Iowa's Holy War

Mike Huckabee tells ABC News why campaign is working.

DES MOINES, Iowa Dec. 19, 2007 — -- Former Arkansas Gov. Mike Huckabee has just landed in Des Moines and he's surveying the enormous plush black bus that will be taking him on a 15-city tour of the state.

It's decorated with a huge picture of him.

"It's strange," Huckabee says. "Kind of like riding in a bread truck and you're the bread."

Underneath his gigantic photograph it reads: "Mike Huckabee. Faith. Family. Freedom."

And faith is no small reason for Huckabee's success in the Hawkeye state, where he now holds a commanding lead among likely Republican caucus-goers, who will cast their votes in just two weeks.

A new ABC News/Washington Post poll shows former Massachusetts Gov. Mitt Romney leading Huckabee narrowly among the 80 percent of caucus-goers who don't care about Romney's Mormon faith.

But among the 20 percent who say Romney's Mormonism makes them less likely to vote for him, Huckabee's lead is so overwhelming he now leads Romney overall by eight points, 35 percent to 27 percent.

Does it concern Huckabee that one of the reasons for his surge in the polls is what can be seen as intolerance of Mormonism?

"I don't know that it's intolerance," the Baptist minister tells ABC News.

Then he stops himself and makes the first point he wants to make: "First of all, I don't think whether a person's a Mormon or is Baptist or is Jewish, I don't think that has anything to do with whether they would be a good president."

Huckabee continues, "I think what people ought to look at is whether their record is consistent.

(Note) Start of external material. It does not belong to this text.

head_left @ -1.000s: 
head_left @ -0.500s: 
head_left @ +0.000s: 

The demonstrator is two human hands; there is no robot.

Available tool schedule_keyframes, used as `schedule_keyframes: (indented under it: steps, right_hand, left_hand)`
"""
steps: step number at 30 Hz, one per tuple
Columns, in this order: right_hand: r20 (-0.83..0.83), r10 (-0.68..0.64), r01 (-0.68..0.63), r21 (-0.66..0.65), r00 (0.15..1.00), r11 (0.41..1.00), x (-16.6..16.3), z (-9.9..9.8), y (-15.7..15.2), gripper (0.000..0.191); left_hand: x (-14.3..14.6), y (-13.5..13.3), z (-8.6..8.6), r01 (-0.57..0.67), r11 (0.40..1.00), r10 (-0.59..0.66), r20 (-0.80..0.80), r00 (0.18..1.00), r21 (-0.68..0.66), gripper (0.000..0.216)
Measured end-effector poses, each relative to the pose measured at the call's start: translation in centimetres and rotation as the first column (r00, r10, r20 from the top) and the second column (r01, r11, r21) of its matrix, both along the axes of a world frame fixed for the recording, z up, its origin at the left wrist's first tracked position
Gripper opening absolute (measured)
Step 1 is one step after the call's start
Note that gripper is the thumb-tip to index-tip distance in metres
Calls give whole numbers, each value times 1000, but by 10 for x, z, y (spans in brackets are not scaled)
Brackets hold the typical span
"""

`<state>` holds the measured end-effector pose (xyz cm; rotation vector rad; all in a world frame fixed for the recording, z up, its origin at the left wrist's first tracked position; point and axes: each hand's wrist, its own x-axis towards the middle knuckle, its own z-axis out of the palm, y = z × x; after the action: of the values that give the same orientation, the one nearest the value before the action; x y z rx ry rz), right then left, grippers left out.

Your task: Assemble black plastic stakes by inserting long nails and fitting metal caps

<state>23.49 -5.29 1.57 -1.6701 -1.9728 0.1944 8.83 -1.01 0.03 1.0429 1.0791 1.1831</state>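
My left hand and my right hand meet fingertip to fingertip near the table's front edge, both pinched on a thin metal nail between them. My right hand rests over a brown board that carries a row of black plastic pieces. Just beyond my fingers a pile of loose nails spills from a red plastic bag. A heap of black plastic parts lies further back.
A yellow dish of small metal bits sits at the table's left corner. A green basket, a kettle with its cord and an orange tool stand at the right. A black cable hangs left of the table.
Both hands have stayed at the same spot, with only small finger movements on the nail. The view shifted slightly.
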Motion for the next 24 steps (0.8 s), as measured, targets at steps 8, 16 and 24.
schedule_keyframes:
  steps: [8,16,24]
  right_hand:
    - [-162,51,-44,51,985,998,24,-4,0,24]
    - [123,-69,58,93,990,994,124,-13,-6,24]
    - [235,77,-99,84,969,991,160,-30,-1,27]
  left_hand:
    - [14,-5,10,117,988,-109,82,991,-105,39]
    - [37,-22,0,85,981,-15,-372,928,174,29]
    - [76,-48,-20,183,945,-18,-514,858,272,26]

How did they get where they are? Do they really truly represent that guy out there who says, when he's putting his family around the table at dinner, 'There's my president, I'm watching him on TV, he understands me. He understands what I'm dealing with. And he's going to make a decision based on how it's going to affect me, not how it's going to affect him.'"

Does it bother Huckabee that unwillingness to vote for a Mormon is one of the factors helping him?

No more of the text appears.